2) The authors mention the concept chemoresistance several times in the manuscript, but there is no data supporting this notion. The closer thing to chemotherapy they attempt to use is rapamycin, which would be far from that.

It is well established that hyperactivation of Akt exerts chemoresistance. As an example we showed that Pten-deficient cells are relatively resistant to etoposide in Akt-dependent manner, and we could overcome this resistance by ablating HK2 (Figure 5G, H). In the revised manuscript we showed that expressing activated Akt in the DU145 cells renders them more resistant to etoposide, whereas the knockdown of Akt1 and Akt2 in LNCaP and PC3 cells render them more sensitive to etoposide (Figure 5—figure supplement 6).

3) I perceive that, despite the fact that they do extensive pre-clinical assays in the PTEN KO model with ROS-inducers + Rapa, the study adds very little conceptual novelty to the field.

4) The authors present evidence on the interest of targeting HK2 in these tumor cells, but this notion is poorly connected to the rest of the study. Again, this evidence is based on previous reports. There is no causal connection of HK2 to ROS production. In addition, in the experiments with etoposide no selectiveness towards AKT activated tumors is presented. The outcome of the genetic cross of PTEN and HK2 KO could be intrinsically metabolic, and disconnected from ROS production.

We would like to clarify that the purpose of the paper is to exploit metabolic vulnerabilities as a consequence of Akt activation to identify therapeutic approaches that selectively target cancer cells possessing active Akt. We found that in prostate cancer in which PTEN is lost HK2 expression is high and is dependent on Akt activity. This is also true in mice deficient for PTEN in the prostate. Furthermore, Akt directly phosphorylates HK2 increasing its activity and its ability to promote cell survival. Finally we showed that HK2 KD increased ROS levels (Figure 5—figure supplement 10). Therefore we strongly believe that the HK2 data should be included in the manuscript, because this is also the first time demonstrating that HK2 deletion in a mouse model of prostate cancer markedly decreases tumor development and extends lifespan.

[Editors’ note: the author responses to the re-review follow.]

The manuscript is much improved. However, there are some minor points that should be addressed:

1) Results section. The rationale for using Rapa is the release of the negative-feedback on AKT. Yet, the fact that Rapa increases pAKT in this system is not shown.

We added a new sup Figure 6 to show the increase in pAkt by rapamycin.
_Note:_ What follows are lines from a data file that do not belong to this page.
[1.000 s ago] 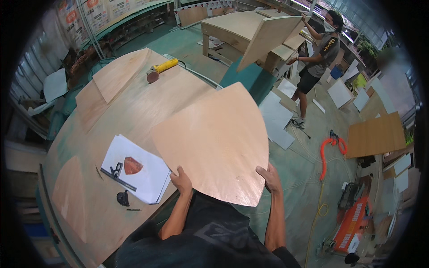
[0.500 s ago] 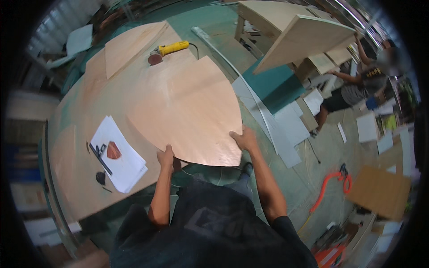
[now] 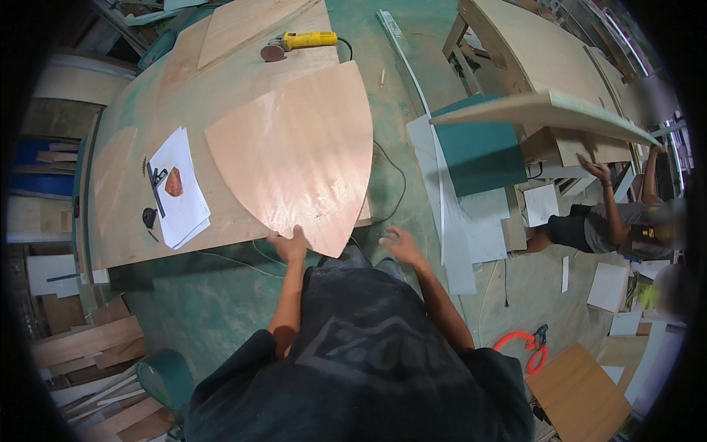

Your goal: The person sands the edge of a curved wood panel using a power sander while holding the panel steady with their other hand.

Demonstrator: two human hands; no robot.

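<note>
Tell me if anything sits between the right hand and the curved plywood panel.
Nothing visible does. The right hand hangs open just off the table edge, with only a bare gap to the plywood panel. The left hand rests on the panel's near edge.

Left hand (image 3: 289,245) flat, right hand (image 3: 398,244) seemingly open, forearms outstretched

The scene is seen from one head-worn fisheye camera, aimed steeply down from above the person's shoulders. The workbench (image 3: 132,243) is taken in at the upper left, the floor (image 3: 508,287) at right. Straight edges are bent, and the dark rim probably hides the corners.
</note>
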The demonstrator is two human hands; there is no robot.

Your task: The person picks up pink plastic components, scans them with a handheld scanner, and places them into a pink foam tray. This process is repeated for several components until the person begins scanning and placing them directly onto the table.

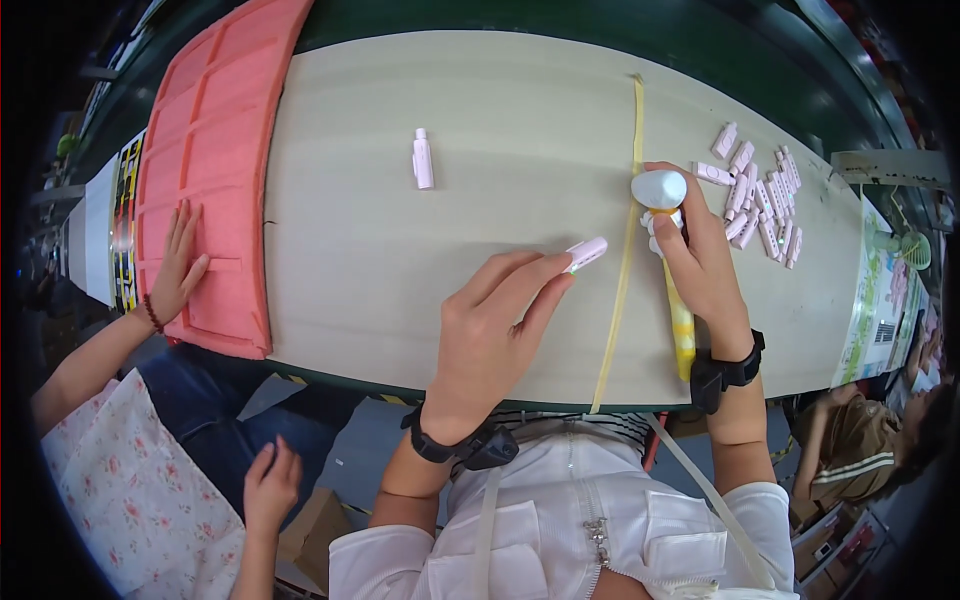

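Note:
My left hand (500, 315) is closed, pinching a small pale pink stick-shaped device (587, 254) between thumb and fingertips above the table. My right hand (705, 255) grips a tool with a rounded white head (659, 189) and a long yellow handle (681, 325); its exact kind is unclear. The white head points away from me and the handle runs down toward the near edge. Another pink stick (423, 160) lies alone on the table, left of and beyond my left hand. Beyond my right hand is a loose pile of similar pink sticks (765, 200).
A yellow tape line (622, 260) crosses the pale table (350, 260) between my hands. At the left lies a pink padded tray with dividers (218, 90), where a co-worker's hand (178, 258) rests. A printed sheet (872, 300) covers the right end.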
2) Figure 4J/6G. How do the authors measure tumour-free survival? The Pten model does have full incidence of pre/tumoural masses by 6 months, as reported by them.

We had to sacrifice mice because tumor mass reached to end-point in which we could no longer keep the mice. It might be correct that a better definition is survival and this was corrected in the revised manuscript.
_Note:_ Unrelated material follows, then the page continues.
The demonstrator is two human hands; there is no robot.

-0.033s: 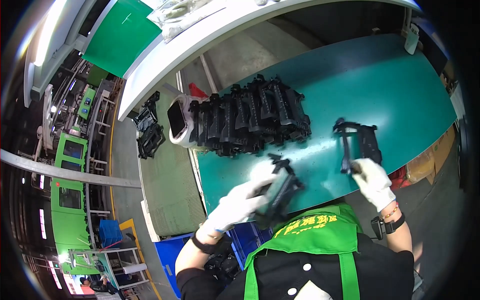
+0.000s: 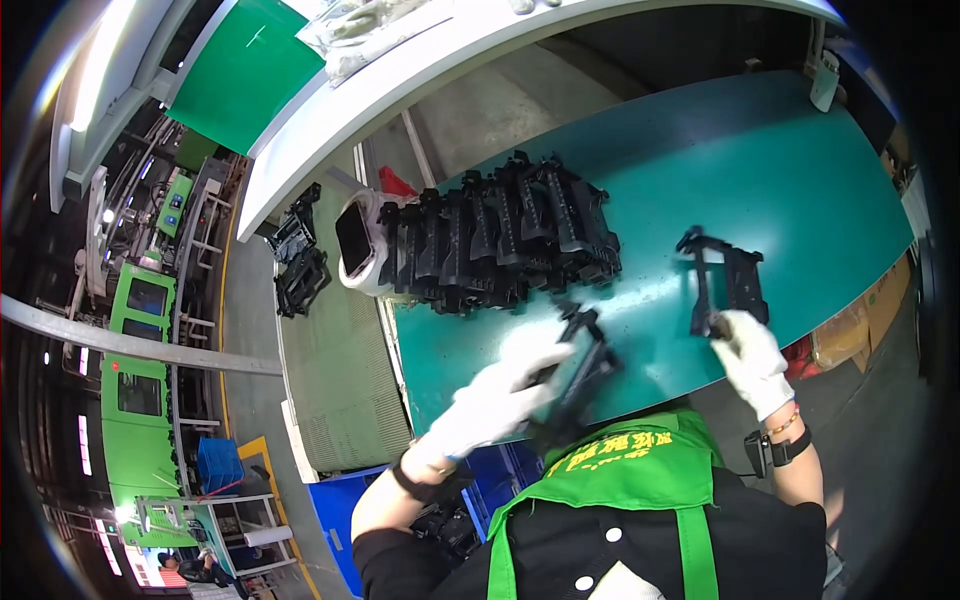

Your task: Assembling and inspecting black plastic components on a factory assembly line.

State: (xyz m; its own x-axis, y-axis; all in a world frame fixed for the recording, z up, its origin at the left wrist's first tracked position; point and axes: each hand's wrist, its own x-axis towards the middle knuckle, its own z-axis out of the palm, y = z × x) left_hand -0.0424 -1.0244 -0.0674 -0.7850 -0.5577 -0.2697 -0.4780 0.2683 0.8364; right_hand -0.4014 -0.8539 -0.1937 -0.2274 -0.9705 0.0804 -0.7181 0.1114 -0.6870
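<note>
My left hand (image 2: pixel 500 395), in a white glove, is closed around the edge of a black plastic frame (image 2: pixel 590 368) held tilted above the near side of the green table. Motion blurs this frame's lower end. Farther right, my gloved right hand (image 2: pixel 750 358) grips the lower end of another black plastic frame (image 2: pixel 743 285), whose opening shows the green tabletop behind it. Between and beyond my hands, a row of similar black plastic frames (image 2: pixel 500 235) stands packed side by side on the table.
The green table (image 2: pixel 700 150) curves around ahead of me. A roll-shaped white item with a dark screen (image 2: pixel 353 240) sits at the row's left end. More black parts (image 2: pixel 300 282) lie on the ribbed conveyor (image 2: pixel 345 385). Blue bins (image 2: pixel 340 500) holding black parts stand below left.
My left hand and its frame have shifted slightly up and to the right. The frame in my right hand has moved a little to the right.
</note>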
3) The statement "Next, we wanted to know whether the efficacy of such a treatment was greater if the mice were treated at a younger age, reflecting early detection in adult human males. Therefore, the mice were treated at 2 months according to the protocol depicted in Figure 4A" is incorrect. Treating these mice at 8 weeks has no resemblance with early detection, since these mice do not have cancer (barely PIN) and patients would have early or intermediate grade tumours.
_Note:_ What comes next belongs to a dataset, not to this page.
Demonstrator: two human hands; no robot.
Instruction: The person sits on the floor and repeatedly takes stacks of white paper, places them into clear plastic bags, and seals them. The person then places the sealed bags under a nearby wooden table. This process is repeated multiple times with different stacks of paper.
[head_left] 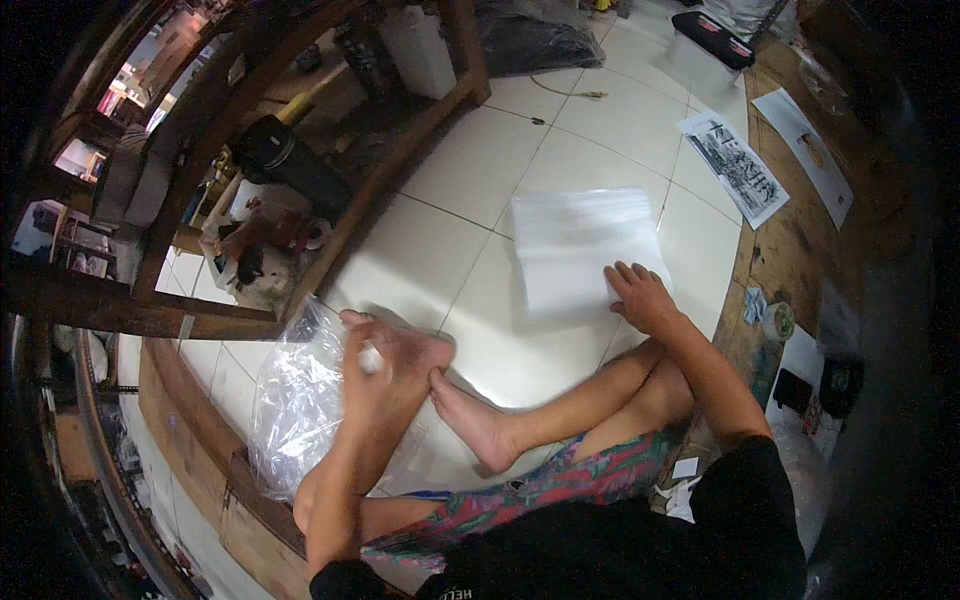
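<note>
A stack of white, slightly see-through sheets (580, 250) lies flat on the tiled floor in front of me. My right hand (640, 295) rests on its near right corner, fingers stretched out. Beside my foot, my left hand (356, 385) is curled around a small white, rounded thing (372, 358); its kind is unclear. Next to that hand, a crumpled clear plastic bag (290, 410) spreads over the floor and partly under my left arm.
A wooden shelf frame (370, 190) stands at the left, with a black cylindrical container (290, 160) inside. Printed papers (735, 170) lie at the right by a wooden board (770, 120). A clear box with a black lid (705, 55) stands farther back. My bare feet flank the middle floor.
</note>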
We agree with this assessment and corrected the text to “at early time point”.

4) What is the explanation for a decrease in pAKT upon treatment and release with Rapa+PEITC (S10C).

There is no Figure S10C in the original manuscript and in fact there is no immunoblot showing pAkt after Rapa+PEITC. The question stems from a statement in the text that was erroneously introduced. These statements were deleted in the revised manuscript.

5) The quality of the IHC images should be improved (white balance, scale, and magnification).

This was improved in the revised manuscript.

6) There are some typos in the Abstract, most notably "Akt" is missing from: "…the display hyperactivated have high…".

This was corrected in the revised manuscript.